Is it now a requirement to purchase points from Marriott to enroll pre-June 2010 resale weeks?


----------



## Bill4728 (May 4, 2015)

curbysplace said:


> Is it now a requirement to purchase points from Marriott to enroll pre-June 2010 resale weeks?


I do not believe so. 


From the TUG  FAQ MVC point system:


			
				TUG FAQ  said:
			
		

> As of 6/14/12 the Enrollment Fee has been increased to $2,395. Sales incentives include varying amounts of one-time "PlusPoints" which expire one year from date of issue and are restricted to reservations made within 60 days of check-in at Marriott Vacation Club Collection properties only.
> 
> For historical context, the Enrollment Fee at the DC introduction ranged between $595 and $1,995 with an Enrollment Incentive of 800 one-time Exchange Points.


----------



## taterhed (May 4, 2015)

Some might be confusing the issue with the current Mariott 'matching points' hybrid sales of resort weeks/points.
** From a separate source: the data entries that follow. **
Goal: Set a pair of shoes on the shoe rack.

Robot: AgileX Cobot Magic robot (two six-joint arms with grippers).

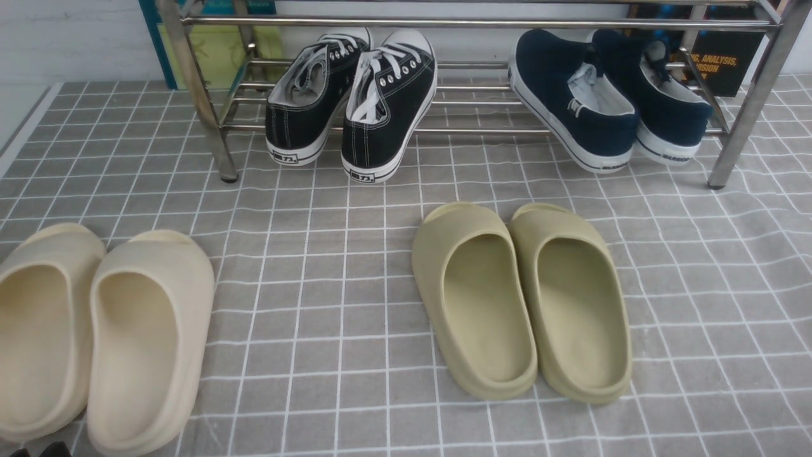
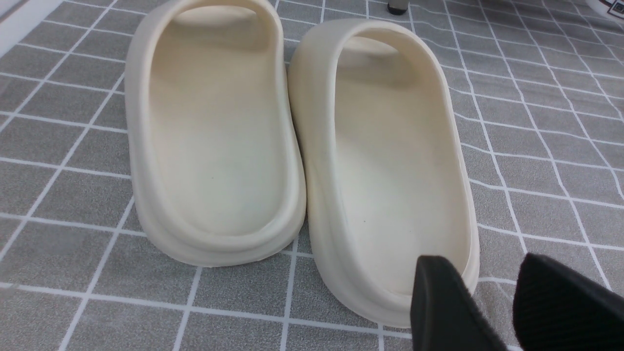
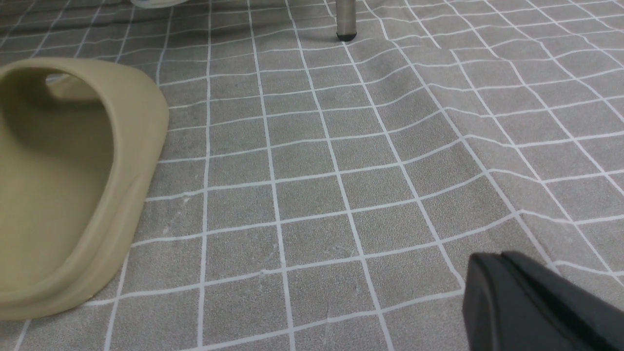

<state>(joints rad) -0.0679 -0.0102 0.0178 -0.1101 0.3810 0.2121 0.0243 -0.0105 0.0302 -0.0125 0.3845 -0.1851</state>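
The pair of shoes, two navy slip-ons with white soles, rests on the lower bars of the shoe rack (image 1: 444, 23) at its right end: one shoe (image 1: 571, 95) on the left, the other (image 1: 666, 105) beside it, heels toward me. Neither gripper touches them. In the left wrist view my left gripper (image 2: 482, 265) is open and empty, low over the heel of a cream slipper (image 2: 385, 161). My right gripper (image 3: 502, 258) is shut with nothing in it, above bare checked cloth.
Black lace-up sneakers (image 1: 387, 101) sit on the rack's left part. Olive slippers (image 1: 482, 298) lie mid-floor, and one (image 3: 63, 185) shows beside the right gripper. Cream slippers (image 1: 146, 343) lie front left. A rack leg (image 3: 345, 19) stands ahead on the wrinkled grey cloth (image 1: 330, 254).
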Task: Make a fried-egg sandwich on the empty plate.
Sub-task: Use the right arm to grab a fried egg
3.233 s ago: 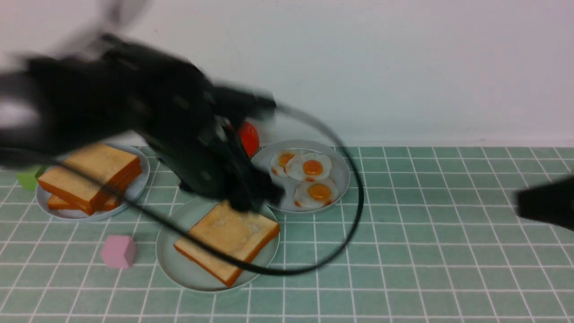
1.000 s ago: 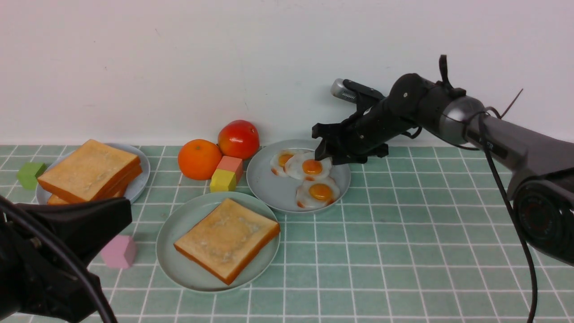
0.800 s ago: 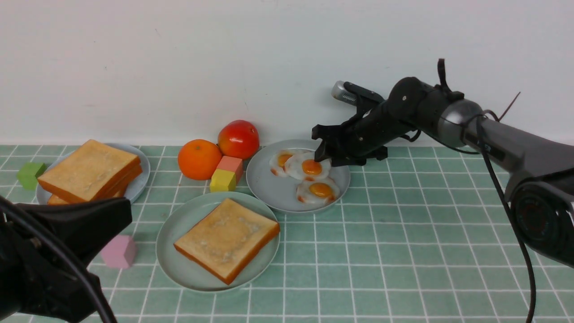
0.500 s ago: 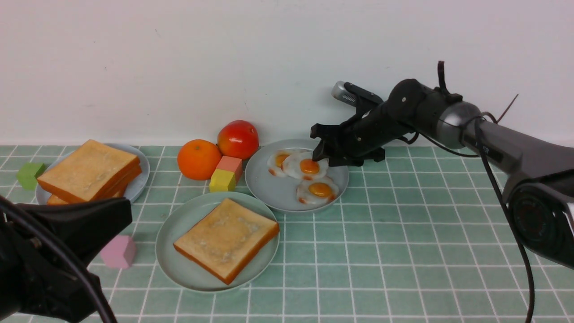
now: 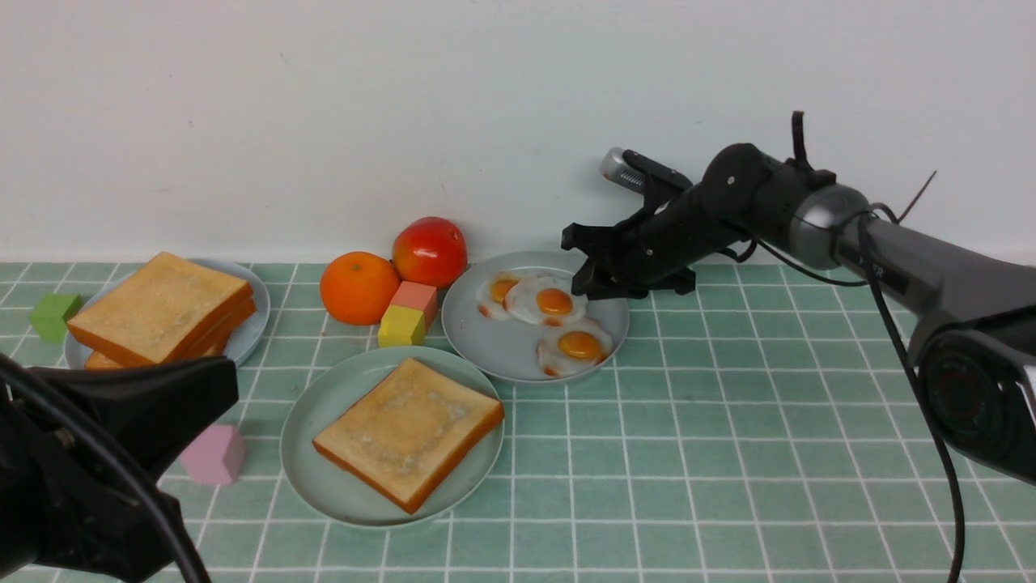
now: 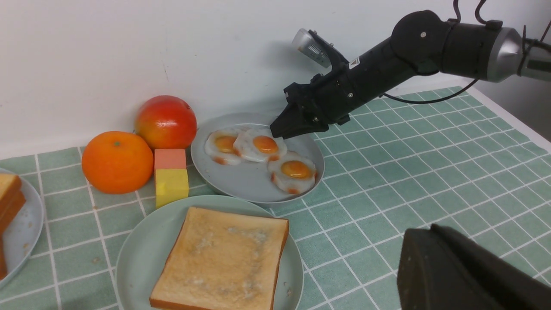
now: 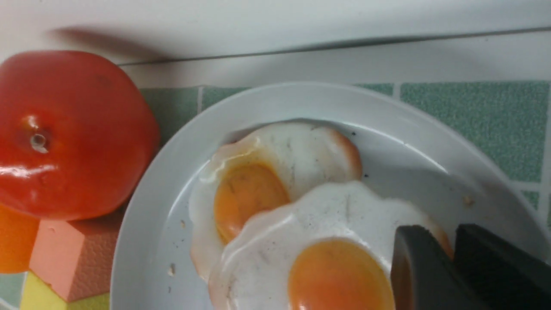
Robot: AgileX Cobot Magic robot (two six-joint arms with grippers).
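Right arm (image 5: 963, 279): matte black and dark grey tubular links, one silver-grey joint collar (image 5: 819, 212), one small white label (image 6: 355, 63). A ribbed silver cylinder (image 5: 617, 166) is mounted above the wrist. Fingers (image 7: 424, 271): black, wedge-shaped. A thin black cable (image 5: 945, 478) runs alongside. Left arm (image 5: 121, 405): black housing with a second black cable (image 5: 150, 498).
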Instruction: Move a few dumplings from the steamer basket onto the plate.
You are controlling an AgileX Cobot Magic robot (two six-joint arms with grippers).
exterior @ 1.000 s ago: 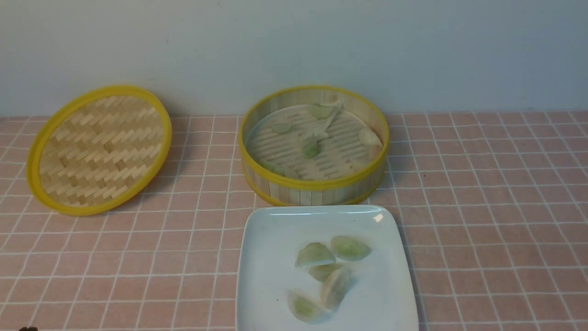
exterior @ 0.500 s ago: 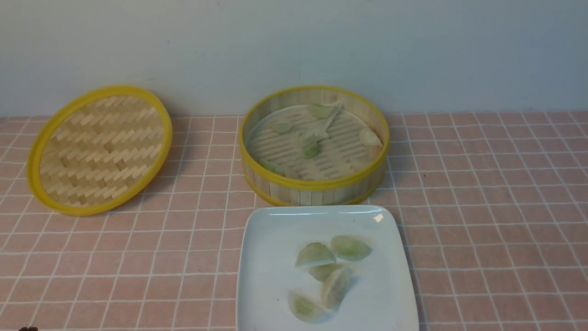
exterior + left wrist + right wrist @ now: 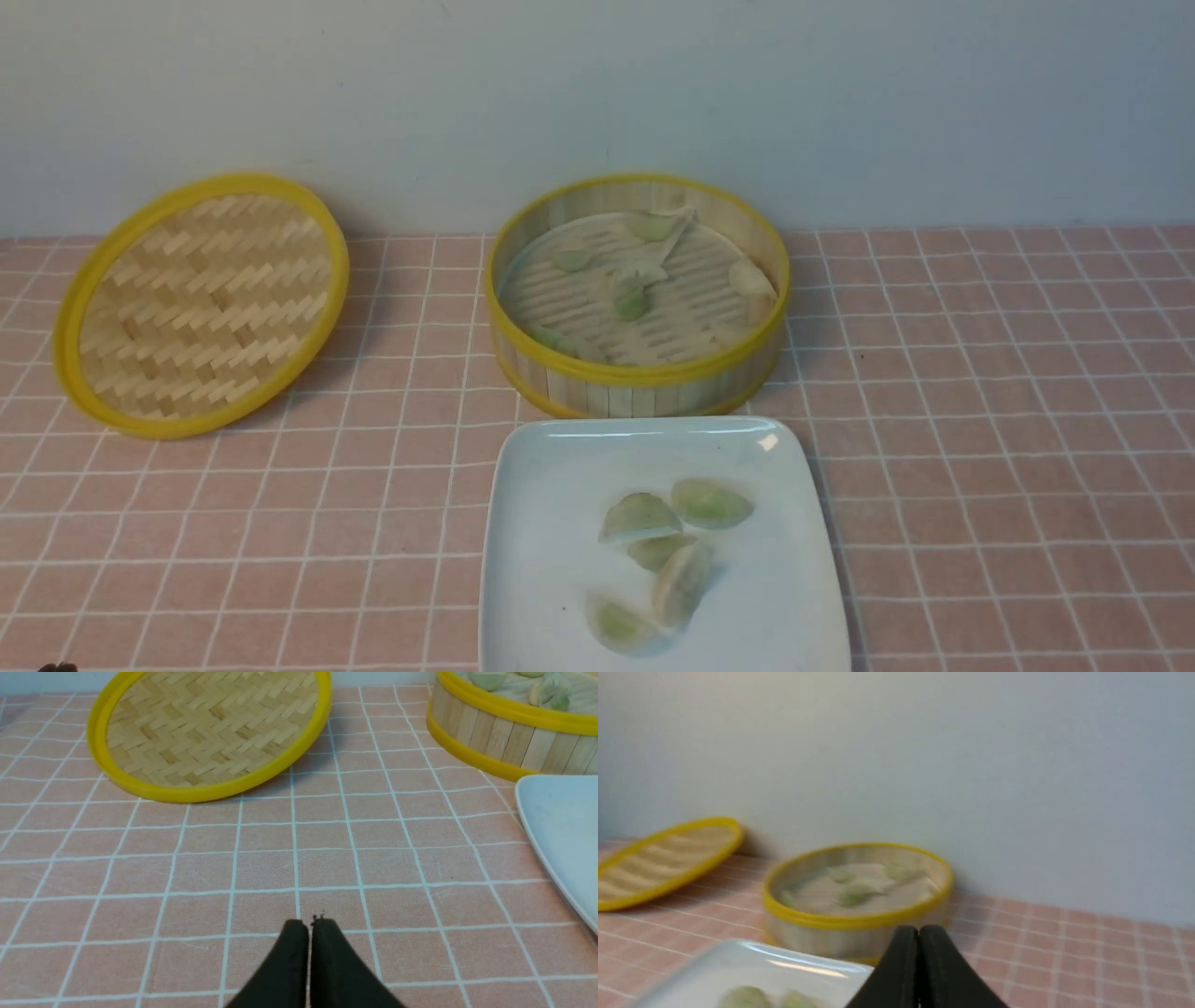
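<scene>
The steamer basket (image 3: 639,378) stands at the back middle with several dumplings (image 3: 631,301) on its slatted floor. The white plate (image 3: 551,485) lies in front of it and holds several dumplings (image 3: 639,516). Neither gripper shows in the front view. In the left wrist view my left gripper (image 3: 309,924) is shut and empty, low over bare tablecloth, with the basket (image 3: 495,737) and plate (image 3: 556,821) off to one side. In the right wrist view my right gripper (image 3: 918,929) is shut and empty, near the plate (image 3: 738,966) and in front of the basket (image 3: 854,924).
The flat woven lid (image 3: 201,303) with a yellow rim leans at the back left, also in the left wrist view (image 3: 210,732). A pink tiled cloth (image 3: 980,420) covers the table. A pale wall runs behind.
</scene>
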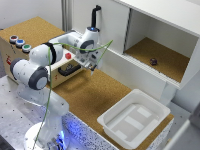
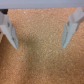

that's a different cat altogether.


----------



## kds4 (May 4, 2015)

Bill4728 said:


> I do not believe so.
> 
> 
> From the TUG  FAQ MVC point system:



Our enrollment fee was waived by buying 1,000 points. For us, the $2,395 discount on 1,000 points at a price between $10 and $11 per point, left us spending around $8 per point (which is hard to do much better than that resale 'all-in' even with a hybrid week/points package). For our situation and goals, this was the best approach.

That's really one of the best aspects to the whole Marriott system - you can 'have it your way', not to go all burger chain ... but that really is the case.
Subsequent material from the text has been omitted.